Add his position as a Christian campus minister at University of South Carolina to his wicked -- some churchgoers might deem overly wicked -- sense of verbal and situational irony, and Sammy Rhodes (@prodigalsam) has both the raw materials and intellectual giftedness to cultivate a Twitter following that has almost doubled in the past six months (closing in on 12k).
Perfect for the college crowd, Rhodes projects a sense of social awkwardness ("mainly I'm just awkward, but thanks!" he replies to recent kudos) that, supported by a vital inner life (humble, honest), energized by daily exposure to campus life, and complemented by an innate knack for absurdity, generates tweet after tweet that hit the nerve of what's happening precisely now in American popular culture.

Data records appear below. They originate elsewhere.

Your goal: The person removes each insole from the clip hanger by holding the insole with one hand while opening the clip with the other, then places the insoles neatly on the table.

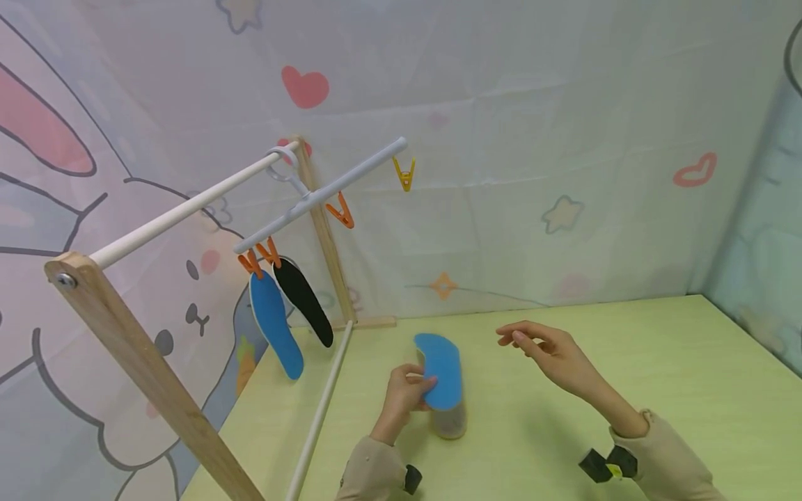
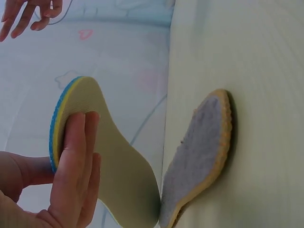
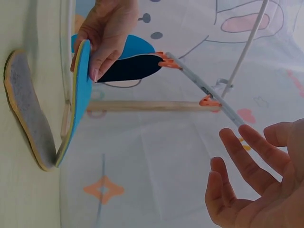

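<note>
My left hand pinches a blue insole at its near end, thumb on the blue face and fingers on the pale underside. Below it, a grey fuzzy insole with a tan edge lies on the table. To the right my right hand hovers above the table, fingers loosely bent and holding nothing. On the left, another blue insole and a black insole hang from orange clothespins on a pale hanger bar.
The hanger hooks over the white rail of a wooden stand at the left. An orange clothespin and a yellow clothespin on the bar hold nothing. A printed cloth backdrop rises behind the yellow-green table.
</note>
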Tool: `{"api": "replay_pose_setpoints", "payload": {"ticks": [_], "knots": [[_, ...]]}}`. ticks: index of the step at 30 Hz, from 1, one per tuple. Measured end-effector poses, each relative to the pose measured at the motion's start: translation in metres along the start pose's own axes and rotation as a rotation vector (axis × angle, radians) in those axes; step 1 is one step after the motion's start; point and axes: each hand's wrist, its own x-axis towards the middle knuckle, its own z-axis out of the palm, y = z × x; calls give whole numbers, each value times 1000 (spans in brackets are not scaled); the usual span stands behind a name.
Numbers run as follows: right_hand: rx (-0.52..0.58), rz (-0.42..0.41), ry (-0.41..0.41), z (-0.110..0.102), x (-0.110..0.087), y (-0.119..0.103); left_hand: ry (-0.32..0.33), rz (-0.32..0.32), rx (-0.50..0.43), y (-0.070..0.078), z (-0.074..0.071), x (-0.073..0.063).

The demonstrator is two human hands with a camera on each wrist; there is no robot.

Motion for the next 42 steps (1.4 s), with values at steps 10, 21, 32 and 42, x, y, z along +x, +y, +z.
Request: {"api": "replay_pose_setpoints", "payload": {"ticks": [10,21,32,42], "knots": [[-7,7,-5,-1,-1,2,-18,-11,72,-7,0,1],[-14,6,-13,1,-3,4,-4,20,131,-9,1,-3],[-21,19,-15,0,-4,7,6,23,154,-13,2,-3],[-29,20,-13,1,-6,8,33,30,212,-15,1,-1]]}}
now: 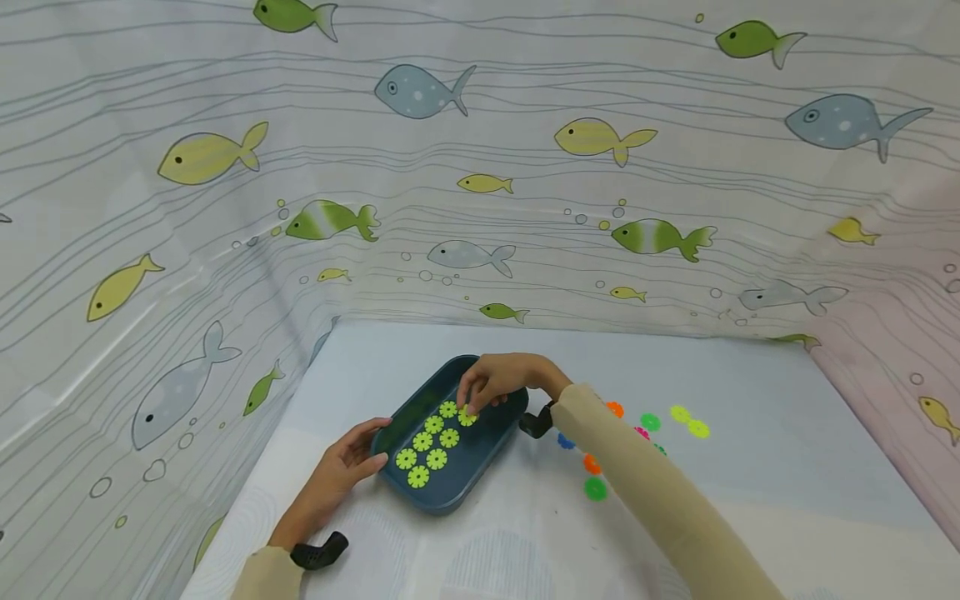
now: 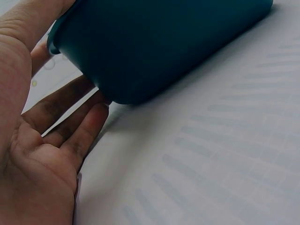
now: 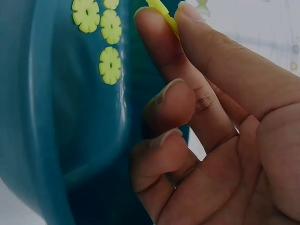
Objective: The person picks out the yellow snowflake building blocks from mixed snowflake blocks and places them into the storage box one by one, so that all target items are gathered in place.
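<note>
A dark blue oblong tub (image 1: 474, 457) stands on the table, set at a slant. Flat yellow-green notched discs (image 1: 423, 441) lie inside it in two rough rows. My left hand (image 1: 341, 462) holds the tub's near left end. Its thumb is at the rim, and in the left wrist view other fingers (image 2: 89, 123) touch the outer wall. Over the far end of the tub, my right hand (image 1: 501, 377) pinches a yellow notched disc (image 3: 164, 15) between thumb and index finger. Its other fingers are curled and hold nothing.
Right of the tub, loose notched discs lie scattered: an orange disc (image 1: 593, 464), a green disc (image 1: 596, 488), a blue disc (image 1: 566, 442) and two touching yellow discs (image 1: 689, 421) among them. The right forearm hides part of this group. A fish-patterned curtain (image 1: 525, 192) surrounds the table.
</note>
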Action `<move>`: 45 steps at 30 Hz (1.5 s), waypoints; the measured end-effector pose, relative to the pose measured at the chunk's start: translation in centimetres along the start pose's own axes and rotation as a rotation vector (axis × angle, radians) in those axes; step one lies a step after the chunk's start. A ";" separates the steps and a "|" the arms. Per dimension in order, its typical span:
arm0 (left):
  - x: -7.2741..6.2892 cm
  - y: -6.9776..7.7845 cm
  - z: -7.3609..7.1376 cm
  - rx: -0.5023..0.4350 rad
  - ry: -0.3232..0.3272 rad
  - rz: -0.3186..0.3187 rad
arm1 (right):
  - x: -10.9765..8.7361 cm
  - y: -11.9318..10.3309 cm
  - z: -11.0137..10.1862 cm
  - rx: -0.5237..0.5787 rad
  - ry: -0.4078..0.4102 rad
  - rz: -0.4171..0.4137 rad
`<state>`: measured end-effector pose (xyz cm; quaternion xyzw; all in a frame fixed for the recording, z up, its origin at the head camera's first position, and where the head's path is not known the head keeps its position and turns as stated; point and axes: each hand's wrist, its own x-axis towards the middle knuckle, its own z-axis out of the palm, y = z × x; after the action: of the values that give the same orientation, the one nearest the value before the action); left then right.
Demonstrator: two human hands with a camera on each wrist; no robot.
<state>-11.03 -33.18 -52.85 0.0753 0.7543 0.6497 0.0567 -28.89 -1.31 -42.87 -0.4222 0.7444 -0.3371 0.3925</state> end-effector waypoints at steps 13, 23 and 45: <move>0.1 -0.1 -0.2 0.011 -0.006 0.007 | 1.7 0.5 0.2 0.031 0.017 0.038; 0.1 0.0 -0.2 0.014 -0.001 -0.005 | 2.6 0.7 0.4 0.026 0.037 0.028; 0.0 0.1 -0.3 -0.006 -0.003 0.006 | 4.0 0.8 0.3 0.029 0.043 0.015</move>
<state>-11.09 -33.41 -52.72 0.0784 0.7521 0.6520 0.0561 -30.30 -4.62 -44.90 -0.4035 0.7508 -0.3538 0.3850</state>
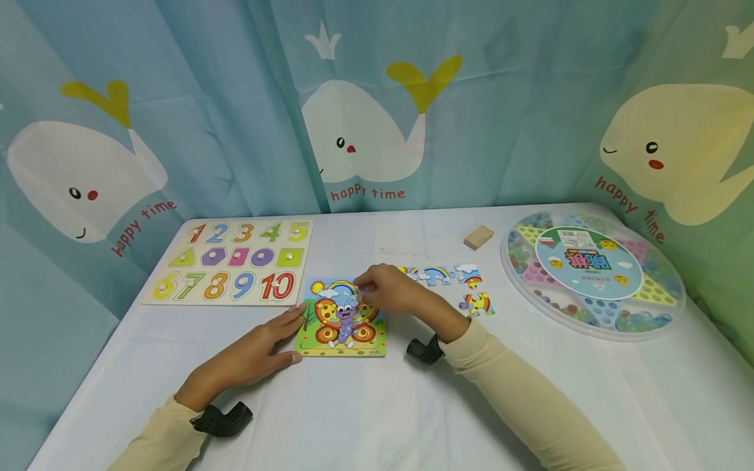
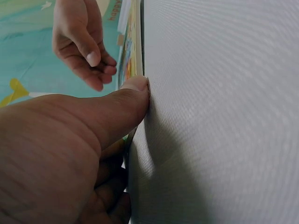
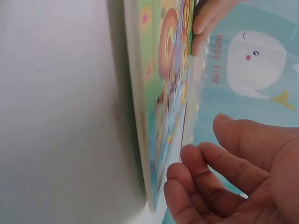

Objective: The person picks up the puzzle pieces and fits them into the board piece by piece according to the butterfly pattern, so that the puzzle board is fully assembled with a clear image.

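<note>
A square puzzle board [image 1: 375, 347] with a butterfly picture lies flat on the white table. Against its left edge my left hand [image 1: 253, 358] rests, fingers extended, with the thumb [image 2: 133, 100] touching the lower left corner. Over the board's upper right part hovers my right hand [image 1: 391, 290]. The right wrist view shows its fingers [image 3: 180, 175] loosely bent and the thumb apart from them, with nothing visible between. Loose puzzle pieces lie right of the board: a rainbow piece [image 1: 437, 275], a cloud piece [image 1: 468, 273] and a red-and-yellow piece [image 1: 482, 303]. Another is partly hidden behind the right hand.
A number-and-shape board [image 1: 200, 257] lies at the back left. To the right sits a round clear game case [image 1: 589, 265] with marbles in it. A small wooden block [image 1: 479, 237] is near the table's back edge, before a whale-print curtain [image 1: 235, 131].
</note>
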The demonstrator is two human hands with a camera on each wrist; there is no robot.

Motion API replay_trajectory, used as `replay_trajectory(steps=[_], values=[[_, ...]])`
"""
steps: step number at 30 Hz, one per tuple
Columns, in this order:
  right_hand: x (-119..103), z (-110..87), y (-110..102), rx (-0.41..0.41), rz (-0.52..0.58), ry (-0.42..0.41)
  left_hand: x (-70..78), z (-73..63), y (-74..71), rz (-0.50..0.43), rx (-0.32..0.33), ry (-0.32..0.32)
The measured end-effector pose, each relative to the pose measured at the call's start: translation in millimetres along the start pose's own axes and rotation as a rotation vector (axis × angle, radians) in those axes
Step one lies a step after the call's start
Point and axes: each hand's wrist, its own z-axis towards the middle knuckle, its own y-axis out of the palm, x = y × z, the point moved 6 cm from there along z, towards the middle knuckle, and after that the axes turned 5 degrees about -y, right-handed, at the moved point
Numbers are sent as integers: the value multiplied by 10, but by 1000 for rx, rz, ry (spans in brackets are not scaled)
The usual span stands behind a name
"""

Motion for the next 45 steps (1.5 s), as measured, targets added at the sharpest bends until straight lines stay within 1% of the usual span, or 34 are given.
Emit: replay_trajectory(steps=[8,13,23,26,30,34,38,42,45], values=[[76,-87,-145,17,-7,-12,-11,-1,6,-3,-6,-6],[91,-159,-233,36,-36,-29,-9,4,1,-1,-7,-2],[182,-393,-423,80,-12,-89,8,18,-16,-1,-7,-6],[227,-461,-489,92,7,-96,9,17,-13,-4,-9,-12],[286,-541,-574,108,3,-109,5,11,-8,-7,-12,-23],[363,-614,-633,116,-25,-94,2,5,-6,-7,-15,-28],[448,-686,-681,116,-20,-59,2,1,-10,-2,-15,-29],[500,-751,-744,115,-13,-43,0,3,-13,-4,-14,-29],[523,-806,-799,115,-24,-46,0,9,-11,-9,-16,-26]])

If a lot of Twitterers are hitting that same nerve, Rhodes is doing it a bit differently. His secret is a sheepish grin.
First let's look at his most publicly viable material -- tweets that are not so sheepish, but rely instead on keen social observation:
- Nicki Minaj is probably my favorite Avenger.
These tweets serve as Rhodes' top-line and require little analysis. He spots a social trend, hits it with a mashup or head-on smackdown. Olive Garden, a restaurant chain that has tried to stay afloat by updating its branding, smartening its interior design, hitting Groupon like a mother, advertising to a younger crowd, remains symbolic of American mediocrity. And "meh" is a word used by younger speakers of the English language to convey utter disinterest. Where "whatever" may reveal a trace of bitterness, "meh" shows no interest at all. "Meh" is the whatever's whatever. Olive Garden, Rhodes conveys in 36 characters, not only sucks, but nobody even cares that it sucks. Yet I've seen students crashing for exams at Olive Garden, so perhaps it's the new Denny's. Price point's a little high for that demo, but let's move on.
Another category of @prodigalsam tweets worth noting is that of the verbally ultra-clever. These appear less frequently in Rhodes' feed, probably not for lack of inspiration, but because they're relatively esoteric and draw retweets less consistently. And Rhodes is definitely interested in retweets. Example from last year: "I wish Shia LaBeouf and Scott Baio could merge into one unstoppable force known as LaBaiowulf." This one, however, did succeed in a popular sense, to some extent at least: 68 retweets and 256 favorites thus far.
A third category of Rhodes tweet might be called "the extremely awkward." Often playing with new forms of communication and social networking, frequently revealing emotional vulnerability, yet consistently performing the function his top-line tweets perform (to expose social trends), Rhodes' awkward tweets are not only perceptive but downright loveable. Here are a few examples:
- I never feel more vulnerable than 30 seconds after I press send.
Part of what makes great writing great is that it allows space for reader participation. Rhodes reveals himself so openly and with such a minimized apparent desire to impress (which is the bane of clever tweeting) that his followers can feel what he's feeling right along with him. It's called sympathy, and I would say that in Rhodes' case sympathy is not cultivated or manufactured. After following him for many months now, I can say that his feelings are real. Insightful, comical, eminently retweetable, but emotionally legit. Other followers must be able to see that, too.
A final category of Rhodes tweet has to do with being a parent. He is here, again, vulnerable, but his aim is not to expose a trend but to explain/describe fatherhood. These might be his best tweets in a more permanent sense. On the surface they seem docile, but they actually cut sharply in a comic way, right through our shared notions of what it means to be a parent.
- When the wife's away, the husband will put the kids to bed at 5:30.
So yes, he's "perfect for the college crowd," but also a great follow for anyone between the ages of twenty and forty. I give @prodigalsam as many thumbs up as I humanly can.